Even so, there are still cultural issues that still need addressing and, from all I heard and read of the last session of General Synod, these issues are very much ones that need tackling. Whatever the rights and wrongs of the particular case, victims of abuse have expressed much unease that the Independent Safeguarding Board has been disbanded, and this raises questions of what independence from the Archbishop’s Council looks like. The whole discussion about the proposed Prayers of Love and Faith led to much questioning of the role of bishops behind the process and what constitutes a proper use of authority. I suspect these questions will not go away unless – and I am not sure this is realistic – there is a profound cultural shift that recognises the dangers as the privileges of establishment, and a humble reimagining of how power and influence should be used for the sake of the gospel.

As I watched, I could not help reflecting how the gospel reading for the coming Sunday was Jesus’ parable of the wheat and the tares in Matthew 13:24-43. It is not for us to decide who are the wheat and who are the tares – the Lord alone knows who are His.

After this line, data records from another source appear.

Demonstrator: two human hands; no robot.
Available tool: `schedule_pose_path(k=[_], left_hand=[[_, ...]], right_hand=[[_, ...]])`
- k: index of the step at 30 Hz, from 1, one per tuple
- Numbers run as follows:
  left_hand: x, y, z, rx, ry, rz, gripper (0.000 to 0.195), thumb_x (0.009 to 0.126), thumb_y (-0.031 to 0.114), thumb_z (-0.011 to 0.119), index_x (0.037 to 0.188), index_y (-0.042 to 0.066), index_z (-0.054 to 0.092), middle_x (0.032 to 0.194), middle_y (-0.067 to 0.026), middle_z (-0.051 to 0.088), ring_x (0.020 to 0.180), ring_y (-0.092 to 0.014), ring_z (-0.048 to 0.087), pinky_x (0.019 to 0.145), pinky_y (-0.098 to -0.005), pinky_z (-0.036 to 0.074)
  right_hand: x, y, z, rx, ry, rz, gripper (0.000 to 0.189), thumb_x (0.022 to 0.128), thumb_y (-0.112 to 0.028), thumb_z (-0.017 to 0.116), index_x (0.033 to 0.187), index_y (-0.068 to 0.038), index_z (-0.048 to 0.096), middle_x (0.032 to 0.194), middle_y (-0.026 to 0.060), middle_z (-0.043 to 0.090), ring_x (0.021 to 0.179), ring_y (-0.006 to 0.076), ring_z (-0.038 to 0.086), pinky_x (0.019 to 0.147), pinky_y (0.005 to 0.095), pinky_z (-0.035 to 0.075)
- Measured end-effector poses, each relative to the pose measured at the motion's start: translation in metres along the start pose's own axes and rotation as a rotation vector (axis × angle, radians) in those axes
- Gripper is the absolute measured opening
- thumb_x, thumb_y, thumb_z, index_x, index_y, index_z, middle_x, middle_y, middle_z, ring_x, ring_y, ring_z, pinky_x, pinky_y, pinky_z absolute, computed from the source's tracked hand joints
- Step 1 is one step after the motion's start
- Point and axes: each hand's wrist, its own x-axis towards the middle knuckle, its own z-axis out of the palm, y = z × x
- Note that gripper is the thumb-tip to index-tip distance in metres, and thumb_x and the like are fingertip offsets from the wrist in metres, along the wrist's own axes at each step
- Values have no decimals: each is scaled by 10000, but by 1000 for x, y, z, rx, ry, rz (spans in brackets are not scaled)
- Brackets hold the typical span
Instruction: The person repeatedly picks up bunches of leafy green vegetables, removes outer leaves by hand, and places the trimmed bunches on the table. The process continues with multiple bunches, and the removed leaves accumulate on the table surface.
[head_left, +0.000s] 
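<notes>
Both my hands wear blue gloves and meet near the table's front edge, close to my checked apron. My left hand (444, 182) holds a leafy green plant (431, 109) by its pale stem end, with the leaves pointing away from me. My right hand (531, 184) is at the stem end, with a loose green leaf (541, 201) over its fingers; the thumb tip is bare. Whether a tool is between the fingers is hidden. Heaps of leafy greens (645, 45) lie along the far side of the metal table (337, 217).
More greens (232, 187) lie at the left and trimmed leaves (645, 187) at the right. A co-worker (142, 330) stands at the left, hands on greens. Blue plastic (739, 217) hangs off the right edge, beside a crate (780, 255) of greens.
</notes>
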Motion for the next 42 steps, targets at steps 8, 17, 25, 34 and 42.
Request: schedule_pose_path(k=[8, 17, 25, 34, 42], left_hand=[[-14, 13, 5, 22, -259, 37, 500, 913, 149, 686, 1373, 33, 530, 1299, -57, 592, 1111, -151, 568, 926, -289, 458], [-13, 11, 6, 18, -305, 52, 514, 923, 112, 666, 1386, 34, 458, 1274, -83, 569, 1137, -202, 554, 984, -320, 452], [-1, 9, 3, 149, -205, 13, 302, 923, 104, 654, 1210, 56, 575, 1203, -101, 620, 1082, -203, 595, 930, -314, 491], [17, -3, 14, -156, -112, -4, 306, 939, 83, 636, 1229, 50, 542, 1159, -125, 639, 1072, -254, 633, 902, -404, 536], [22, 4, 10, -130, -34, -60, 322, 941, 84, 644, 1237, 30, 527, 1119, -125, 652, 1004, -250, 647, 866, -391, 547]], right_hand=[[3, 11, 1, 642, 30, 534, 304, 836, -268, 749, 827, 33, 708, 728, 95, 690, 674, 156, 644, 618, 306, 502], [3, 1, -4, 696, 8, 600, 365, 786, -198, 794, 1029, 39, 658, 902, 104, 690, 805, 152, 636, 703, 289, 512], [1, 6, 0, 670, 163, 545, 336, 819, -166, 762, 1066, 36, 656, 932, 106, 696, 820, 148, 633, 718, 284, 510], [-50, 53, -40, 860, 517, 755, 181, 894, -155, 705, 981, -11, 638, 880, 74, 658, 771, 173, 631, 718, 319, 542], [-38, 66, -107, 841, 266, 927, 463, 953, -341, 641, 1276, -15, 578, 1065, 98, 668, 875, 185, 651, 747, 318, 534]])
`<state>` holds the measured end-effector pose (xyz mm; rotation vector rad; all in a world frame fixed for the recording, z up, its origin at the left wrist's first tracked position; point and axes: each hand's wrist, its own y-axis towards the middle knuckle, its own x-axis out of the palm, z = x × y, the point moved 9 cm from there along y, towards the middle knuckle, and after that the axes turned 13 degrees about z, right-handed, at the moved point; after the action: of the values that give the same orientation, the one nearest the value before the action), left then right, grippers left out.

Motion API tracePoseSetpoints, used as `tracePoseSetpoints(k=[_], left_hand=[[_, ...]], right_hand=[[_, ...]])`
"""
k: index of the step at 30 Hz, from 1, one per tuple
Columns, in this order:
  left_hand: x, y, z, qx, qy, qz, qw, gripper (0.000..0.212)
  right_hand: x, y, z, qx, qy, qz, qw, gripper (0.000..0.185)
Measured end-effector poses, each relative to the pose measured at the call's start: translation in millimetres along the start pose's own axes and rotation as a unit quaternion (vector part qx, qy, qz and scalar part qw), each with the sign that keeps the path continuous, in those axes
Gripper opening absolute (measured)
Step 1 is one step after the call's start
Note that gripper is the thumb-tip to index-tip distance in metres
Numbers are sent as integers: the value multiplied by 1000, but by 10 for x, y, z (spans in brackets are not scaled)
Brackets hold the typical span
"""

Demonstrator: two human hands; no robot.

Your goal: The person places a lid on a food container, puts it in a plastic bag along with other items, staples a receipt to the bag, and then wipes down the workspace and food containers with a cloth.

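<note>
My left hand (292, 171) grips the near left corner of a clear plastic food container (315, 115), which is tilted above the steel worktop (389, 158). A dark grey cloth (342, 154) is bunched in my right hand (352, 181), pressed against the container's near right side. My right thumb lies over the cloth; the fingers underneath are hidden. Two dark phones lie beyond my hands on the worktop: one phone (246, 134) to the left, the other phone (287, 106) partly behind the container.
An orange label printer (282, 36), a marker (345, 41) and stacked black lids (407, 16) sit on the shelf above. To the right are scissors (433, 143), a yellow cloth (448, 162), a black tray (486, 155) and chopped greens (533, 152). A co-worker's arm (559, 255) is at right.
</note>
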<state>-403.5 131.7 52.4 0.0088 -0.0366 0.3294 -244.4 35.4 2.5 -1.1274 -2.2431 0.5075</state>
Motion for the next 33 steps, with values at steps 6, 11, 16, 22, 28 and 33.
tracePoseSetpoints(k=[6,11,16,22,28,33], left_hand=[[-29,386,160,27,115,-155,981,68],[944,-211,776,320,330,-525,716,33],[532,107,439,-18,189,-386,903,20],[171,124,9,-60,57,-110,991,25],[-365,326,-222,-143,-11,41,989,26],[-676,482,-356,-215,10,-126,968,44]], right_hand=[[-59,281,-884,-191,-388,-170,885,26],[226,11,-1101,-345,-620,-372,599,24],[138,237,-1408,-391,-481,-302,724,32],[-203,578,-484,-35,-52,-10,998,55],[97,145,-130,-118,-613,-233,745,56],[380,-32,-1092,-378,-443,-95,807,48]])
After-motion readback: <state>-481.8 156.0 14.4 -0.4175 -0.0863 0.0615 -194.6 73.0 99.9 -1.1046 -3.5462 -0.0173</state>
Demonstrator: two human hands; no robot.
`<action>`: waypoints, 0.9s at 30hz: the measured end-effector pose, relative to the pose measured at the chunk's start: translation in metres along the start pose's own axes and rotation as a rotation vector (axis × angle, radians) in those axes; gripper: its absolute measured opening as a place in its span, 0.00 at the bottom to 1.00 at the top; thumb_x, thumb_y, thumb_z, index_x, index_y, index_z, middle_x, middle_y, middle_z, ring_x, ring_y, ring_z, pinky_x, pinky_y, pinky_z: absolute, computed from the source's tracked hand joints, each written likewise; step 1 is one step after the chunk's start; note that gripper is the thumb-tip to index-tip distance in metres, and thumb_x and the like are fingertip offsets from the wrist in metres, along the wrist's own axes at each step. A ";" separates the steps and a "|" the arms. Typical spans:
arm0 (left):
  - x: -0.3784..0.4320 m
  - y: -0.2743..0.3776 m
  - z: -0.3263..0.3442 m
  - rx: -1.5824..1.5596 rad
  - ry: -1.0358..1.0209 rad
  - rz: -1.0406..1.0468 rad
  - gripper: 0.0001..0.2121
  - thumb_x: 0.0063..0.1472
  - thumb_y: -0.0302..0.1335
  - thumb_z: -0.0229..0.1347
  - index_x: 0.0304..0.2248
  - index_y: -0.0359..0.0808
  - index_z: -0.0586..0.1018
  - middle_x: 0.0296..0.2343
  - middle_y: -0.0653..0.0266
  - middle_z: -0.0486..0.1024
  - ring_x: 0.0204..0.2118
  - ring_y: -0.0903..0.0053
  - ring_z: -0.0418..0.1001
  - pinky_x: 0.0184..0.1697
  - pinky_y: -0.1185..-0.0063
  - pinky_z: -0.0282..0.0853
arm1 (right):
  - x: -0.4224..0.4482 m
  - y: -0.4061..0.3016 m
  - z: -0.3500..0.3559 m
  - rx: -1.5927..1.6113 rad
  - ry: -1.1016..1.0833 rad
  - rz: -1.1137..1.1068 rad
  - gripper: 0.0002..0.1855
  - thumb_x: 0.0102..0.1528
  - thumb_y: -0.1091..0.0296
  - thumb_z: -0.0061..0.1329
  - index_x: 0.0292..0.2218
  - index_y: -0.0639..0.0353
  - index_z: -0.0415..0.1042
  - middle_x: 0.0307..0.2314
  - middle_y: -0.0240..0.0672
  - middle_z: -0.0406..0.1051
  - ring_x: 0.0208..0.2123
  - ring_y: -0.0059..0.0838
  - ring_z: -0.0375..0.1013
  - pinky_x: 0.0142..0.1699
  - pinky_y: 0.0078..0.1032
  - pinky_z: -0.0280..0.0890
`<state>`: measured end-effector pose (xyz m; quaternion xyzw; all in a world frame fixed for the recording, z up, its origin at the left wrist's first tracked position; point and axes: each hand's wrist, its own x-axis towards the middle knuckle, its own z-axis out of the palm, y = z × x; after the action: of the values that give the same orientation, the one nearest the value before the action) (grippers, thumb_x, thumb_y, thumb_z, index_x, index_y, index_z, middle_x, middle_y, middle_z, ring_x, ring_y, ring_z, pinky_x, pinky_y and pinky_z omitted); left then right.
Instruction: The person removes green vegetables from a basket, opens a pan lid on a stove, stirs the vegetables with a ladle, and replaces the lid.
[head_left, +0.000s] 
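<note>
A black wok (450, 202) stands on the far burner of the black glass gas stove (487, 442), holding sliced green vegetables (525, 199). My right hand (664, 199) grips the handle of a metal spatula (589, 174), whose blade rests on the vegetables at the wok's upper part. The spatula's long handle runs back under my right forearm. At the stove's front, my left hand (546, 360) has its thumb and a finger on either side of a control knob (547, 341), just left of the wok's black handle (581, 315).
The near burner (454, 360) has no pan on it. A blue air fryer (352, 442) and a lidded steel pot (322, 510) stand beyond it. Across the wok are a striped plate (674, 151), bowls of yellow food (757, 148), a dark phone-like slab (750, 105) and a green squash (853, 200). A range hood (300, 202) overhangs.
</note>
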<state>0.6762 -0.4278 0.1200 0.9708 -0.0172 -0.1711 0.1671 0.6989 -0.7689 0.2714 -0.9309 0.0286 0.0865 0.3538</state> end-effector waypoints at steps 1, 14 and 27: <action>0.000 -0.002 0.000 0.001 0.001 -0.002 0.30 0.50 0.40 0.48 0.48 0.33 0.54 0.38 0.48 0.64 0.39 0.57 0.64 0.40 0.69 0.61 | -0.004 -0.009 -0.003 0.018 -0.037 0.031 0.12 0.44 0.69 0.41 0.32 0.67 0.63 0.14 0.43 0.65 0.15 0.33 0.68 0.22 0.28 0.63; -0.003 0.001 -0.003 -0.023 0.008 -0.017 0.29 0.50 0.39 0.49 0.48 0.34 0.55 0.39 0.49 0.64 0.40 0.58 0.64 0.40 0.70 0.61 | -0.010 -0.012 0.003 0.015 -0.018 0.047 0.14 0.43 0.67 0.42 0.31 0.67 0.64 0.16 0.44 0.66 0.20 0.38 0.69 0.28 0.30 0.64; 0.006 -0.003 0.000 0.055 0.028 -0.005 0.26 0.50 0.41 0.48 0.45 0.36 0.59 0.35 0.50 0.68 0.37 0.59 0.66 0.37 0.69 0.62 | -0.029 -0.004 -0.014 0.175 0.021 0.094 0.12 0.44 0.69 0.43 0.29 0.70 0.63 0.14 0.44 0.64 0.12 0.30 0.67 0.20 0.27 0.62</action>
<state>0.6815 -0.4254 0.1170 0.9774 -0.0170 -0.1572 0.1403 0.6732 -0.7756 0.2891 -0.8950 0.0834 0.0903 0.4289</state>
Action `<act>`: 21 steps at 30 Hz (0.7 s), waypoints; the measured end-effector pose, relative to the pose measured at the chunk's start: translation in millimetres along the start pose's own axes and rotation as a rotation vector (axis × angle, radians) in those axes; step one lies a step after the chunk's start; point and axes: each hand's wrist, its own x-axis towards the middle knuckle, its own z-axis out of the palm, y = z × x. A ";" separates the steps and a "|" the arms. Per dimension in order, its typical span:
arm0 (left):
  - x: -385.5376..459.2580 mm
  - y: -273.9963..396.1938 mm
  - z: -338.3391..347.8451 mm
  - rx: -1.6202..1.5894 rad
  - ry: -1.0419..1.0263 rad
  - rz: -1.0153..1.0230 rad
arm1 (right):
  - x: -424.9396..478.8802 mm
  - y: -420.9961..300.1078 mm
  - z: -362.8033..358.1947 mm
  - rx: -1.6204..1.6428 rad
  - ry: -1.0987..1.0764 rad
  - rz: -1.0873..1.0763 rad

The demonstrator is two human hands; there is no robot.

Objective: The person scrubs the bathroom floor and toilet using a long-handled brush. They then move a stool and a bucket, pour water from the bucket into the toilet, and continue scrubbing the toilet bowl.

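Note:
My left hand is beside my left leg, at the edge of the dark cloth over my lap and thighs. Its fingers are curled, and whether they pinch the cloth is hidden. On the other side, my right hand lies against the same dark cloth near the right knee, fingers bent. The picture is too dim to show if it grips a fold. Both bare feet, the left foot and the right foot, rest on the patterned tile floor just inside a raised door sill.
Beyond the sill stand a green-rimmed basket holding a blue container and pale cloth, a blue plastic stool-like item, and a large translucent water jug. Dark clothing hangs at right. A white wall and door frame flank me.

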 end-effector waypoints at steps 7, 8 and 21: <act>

But it is up to us to do all we can to build a kingdom which is genuinely a safe and loving place for the broken, the outcast, and even the abused. And that will sometimes involve standing up and telling truths others will not want to hear, or will try to suppress.

Perhaps that is why after the parables of the kingdom comes the stories of Jesus’ rejection of Nazareth, and John the Baptist’s imprisonment and subsequent beheading. If any good came out of the Peter Ball documentary, it was from those who dared to speak out and those who, despite the opposition, dared to believe their stories. That the process took so long is a deep source of shame, and I can only hope that the measures now put it place may help to prevent such deep-rooted corruption and abuse ever occurring again.